Predicting long-term reservoir performance with realistic wellbore models is fraught with uncertainty owing to the complexity of two-phase flow. That is because even a calibrated two-phase-flow model departs from its expected performance trend when changes in flow conditions occur. These inevitable changes include gas/liquid ratio, wellhead pressure, and flowline pressure with time, among others. Influx of water further exacerbates the prediction problem.

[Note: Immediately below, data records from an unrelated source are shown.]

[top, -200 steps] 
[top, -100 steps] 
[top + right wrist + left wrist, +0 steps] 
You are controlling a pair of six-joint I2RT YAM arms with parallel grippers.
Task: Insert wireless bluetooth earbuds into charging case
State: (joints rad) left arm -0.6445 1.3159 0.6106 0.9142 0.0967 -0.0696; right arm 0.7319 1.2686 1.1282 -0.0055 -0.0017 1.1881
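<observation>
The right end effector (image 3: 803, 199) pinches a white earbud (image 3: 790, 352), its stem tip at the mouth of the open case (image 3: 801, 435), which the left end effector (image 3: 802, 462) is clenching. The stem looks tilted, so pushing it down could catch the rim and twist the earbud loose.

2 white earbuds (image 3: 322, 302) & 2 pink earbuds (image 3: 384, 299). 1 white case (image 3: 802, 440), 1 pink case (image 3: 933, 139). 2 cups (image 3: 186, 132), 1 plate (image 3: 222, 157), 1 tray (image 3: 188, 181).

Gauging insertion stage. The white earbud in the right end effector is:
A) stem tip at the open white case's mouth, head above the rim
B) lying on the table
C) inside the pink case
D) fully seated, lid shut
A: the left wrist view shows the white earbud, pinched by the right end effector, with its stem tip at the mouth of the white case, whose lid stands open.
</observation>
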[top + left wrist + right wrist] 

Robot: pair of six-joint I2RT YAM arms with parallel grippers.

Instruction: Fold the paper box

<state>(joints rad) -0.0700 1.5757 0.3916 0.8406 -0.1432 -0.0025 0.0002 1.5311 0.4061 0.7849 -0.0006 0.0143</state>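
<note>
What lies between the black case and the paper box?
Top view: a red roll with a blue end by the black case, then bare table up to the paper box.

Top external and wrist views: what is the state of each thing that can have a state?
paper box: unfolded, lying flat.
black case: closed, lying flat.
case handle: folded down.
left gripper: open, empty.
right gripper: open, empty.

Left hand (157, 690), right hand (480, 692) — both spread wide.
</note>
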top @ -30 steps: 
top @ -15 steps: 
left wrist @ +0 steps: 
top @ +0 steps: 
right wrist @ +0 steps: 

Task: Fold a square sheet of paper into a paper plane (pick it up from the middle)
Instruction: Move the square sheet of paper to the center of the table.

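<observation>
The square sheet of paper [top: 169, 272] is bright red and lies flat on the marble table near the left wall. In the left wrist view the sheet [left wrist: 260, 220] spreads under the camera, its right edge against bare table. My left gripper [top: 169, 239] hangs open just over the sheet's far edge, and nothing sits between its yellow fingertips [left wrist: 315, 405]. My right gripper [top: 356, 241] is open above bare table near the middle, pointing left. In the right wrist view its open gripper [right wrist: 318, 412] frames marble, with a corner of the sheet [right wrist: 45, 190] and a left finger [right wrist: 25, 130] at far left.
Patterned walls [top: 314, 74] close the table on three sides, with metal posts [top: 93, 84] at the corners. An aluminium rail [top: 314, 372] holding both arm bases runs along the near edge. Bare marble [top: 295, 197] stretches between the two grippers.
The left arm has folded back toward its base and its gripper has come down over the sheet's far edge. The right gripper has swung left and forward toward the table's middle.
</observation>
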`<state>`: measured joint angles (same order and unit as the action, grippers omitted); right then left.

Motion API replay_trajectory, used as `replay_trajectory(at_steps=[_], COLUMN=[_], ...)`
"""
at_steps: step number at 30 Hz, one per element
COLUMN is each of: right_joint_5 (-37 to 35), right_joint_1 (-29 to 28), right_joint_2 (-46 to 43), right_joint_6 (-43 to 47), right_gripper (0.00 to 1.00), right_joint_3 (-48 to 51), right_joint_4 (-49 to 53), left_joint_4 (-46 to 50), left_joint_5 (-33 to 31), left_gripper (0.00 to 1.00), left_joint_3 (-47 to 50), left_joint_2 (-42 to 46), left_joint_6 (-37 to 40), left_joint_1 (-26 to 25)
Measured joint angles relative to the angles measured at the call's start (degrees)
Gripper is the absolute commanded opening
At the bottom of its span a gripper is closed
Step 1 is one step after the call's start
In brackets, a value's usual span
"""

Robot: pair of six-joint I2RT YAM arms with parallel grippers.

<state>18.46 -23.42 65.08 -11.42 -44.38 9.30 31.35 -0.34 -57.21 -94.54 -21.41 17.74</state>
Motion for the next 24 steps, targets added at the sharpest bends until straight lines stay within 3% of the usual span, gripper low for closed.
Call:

This study explores the possibility of using simplified approaches to compute bottomhole pressure (BHP) from wellhead pressure (WHP), measured rates, gravity of producing fluids, and tubular dimensions. BHP computations on three independent data sets comprising 167 gas/condensate-well tests suggest that the no-slip homogeneous model applies quite well. Statistical results show the homogeneous model compares quite favorably with mechanistic two-phase-flow models. However, the main advantage of the simplified model is that its recalibration with field data is not required because the gas/oil ratio increases with time, thereby making the model increasingly reliable.
Most field data sets suggest random error in BHP calculations; uncertainty in rate measurements appears to be the most probable cause. High gas/liquid ratio (GLR) systems can tolerate large errors in rate measurements, but low-GLR wells demand greater accuracy because of increasing importance of the hydrostatic head.